Using the expanded definition of unemployment, the unemployment rate currently stands at 46.2%. This means almost half of able-bodied, working-age adults do not have jobs. The National Development Plan (NDP) calls for full employment by 2030; that goal will certainly not be achieved. We will be lucky if we have employment growth by then.

That we likely won’t achieve any real progress by 2030 calls into question the entire approach taken by the government, including in the NDP, to plan for economic outcomes. In South Africa this has never worked, going all the way back to the GEAR policy which was a great success, but missed its employment growth goals. Ever since then, we have had Industrial Action Plans (while manufacturing declined), Integrated Resource Plans (while we were getting less and less energy for higher and higher prices), and economic development plans which all sought to achieve growth without allowing South Africans to trade freely with one another and with outsiders.

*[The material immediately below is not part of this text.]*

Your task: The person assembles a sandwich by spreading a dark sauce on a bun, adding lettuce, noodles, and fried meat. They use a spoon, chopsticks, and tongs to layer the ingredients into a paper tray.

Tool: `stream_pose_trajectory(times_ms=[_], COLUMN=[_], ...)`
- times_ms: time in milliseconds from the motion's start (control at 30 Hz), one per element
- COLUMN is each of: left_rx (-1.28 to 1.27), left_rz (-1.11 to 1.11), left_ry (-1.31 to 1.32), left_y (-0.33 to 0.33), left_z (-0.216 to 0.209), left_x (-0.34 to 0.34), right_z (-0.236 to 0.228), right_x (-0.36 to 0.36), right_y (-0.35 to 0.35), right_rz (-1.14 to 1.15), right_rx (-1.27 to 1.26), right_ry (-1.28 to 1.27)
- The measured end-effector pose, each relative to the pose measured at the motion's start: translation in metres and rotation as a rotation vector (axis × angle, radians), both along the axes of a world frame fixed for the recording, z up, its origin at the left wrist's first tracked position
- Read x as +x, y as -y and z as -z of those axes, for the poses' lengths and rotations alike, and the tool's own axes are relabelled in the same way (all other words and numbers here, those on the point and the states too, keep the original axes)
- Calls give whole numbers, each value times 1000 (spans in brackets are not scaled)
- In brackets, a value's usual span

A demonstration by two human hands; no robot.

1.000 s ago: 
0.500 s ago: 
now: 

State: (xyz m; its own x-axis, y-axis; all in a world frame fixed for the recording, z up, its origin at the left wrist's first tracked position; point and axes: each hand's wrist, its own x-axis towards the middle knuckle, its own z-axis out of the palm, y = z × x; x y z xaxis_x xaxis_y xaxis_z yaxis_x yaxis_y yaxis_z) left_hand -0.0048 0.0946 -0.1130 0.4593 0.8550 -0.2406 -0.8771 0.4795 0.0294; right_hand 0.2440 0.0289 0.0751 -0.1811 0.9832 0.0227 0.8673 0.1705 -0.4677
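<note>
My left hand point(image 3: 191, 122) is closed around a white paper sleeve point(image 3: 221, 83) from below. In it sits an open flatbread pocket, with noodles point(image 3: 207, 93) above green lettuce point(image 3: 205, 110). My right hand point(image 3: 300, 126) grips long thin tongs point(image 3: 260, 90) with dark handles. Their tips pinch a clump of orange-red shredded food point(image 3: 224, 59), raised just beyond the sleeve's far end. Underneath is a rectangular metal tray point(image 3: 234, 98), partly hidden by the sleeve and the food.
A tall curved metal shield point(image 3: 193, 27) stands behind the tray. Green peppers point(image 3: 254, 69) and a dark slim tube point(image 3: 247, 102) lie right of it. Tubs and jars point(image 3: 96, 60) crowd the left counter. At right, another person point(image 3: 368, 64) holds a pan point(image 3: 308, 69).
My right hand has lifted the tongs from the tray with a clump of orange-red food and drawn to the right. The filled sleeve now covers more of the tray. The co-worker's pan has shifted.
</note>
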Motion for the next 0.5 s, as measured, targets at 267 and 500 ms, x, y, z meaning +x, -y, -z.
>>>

The secret is that trade it cannot be centrally planned. It occurs where it is most convenient for the parties involved, and not simply where the government thinks it should happen. The Free Market Foundation (FMF) has over the years painstakingly argued for greater freedoms for South Africans, especially the freedom to trade. These arguments were largely ignored, and we now sit with the inevitable and predictable result.

The most urgent reforms are required in the labour market, where participants are burdened with regulation and offering any job is unnecessarily risky. First, a company is forced make sure it hires the ‘right’ applicant in terms of the Employment Equity Act, and the targets for that company flowing from the Act. A company can’t just hire anyone in terms of competence; they are forced to consider a person’s race or gender too.

Secondly, you are forced to deal with the minimum wage; it does not matter what the business can afford and what wage the applicant is willing to accept. Both parties cannot agree on a wage that is less than what the government is willing to accept. No matter if the applicant is really desperate for a job and hasn’t worked in years, and the business really needs the employee but only at that wage.

Thirdly, when you start paying the employee, their pay will attract additional taxes from the government. Even though the company is already taxed on its income and on every sale and purchase through value added tax (VAT), that is not enough. The employees’ income is also taxed through personal income tax and other payroll taxes like the Unemployment Insurance Fund (UIF).

Finally, if the employee is bad at their job, disciplining them is also regulated; you have to do it not according to the agreed contract, but according to government legislation, including going through the CCMA. It’s no wonder that almost half of South Africans are unemployed.

There are also troubling trends from the latest Labour Dynamics study by Statistics South Africa, covering the years 2015-2022. The percentage of those people who stay unemployed after becoming unemployed has risen from 67.5% in 2015 to 70.6% in 2020. This means unemployment is becoming more embedded in our society.

According to the study, hours worked were highest in machine/plant operator as well as services and sales occupations. Not surprisingly if you understand the effects of the national minimum wage, the lowest hours worked were in the domestic work occupations. In fact, the minimum wage is doing its intended job in raising median monthly earnings from R3100 in 2015 to R4000 in 2020; but at what cost given the rest of the employment statistics?

The only way to open the path of employment for the 77% of 15-24 year olds who are unemployed, is to repeal all of these regulations. Alternatively, the government can take the approach of exempting the particularly vulnerable groups like women, young people and black people from the employment laws via a job-seekers exemption certificate (JSEC).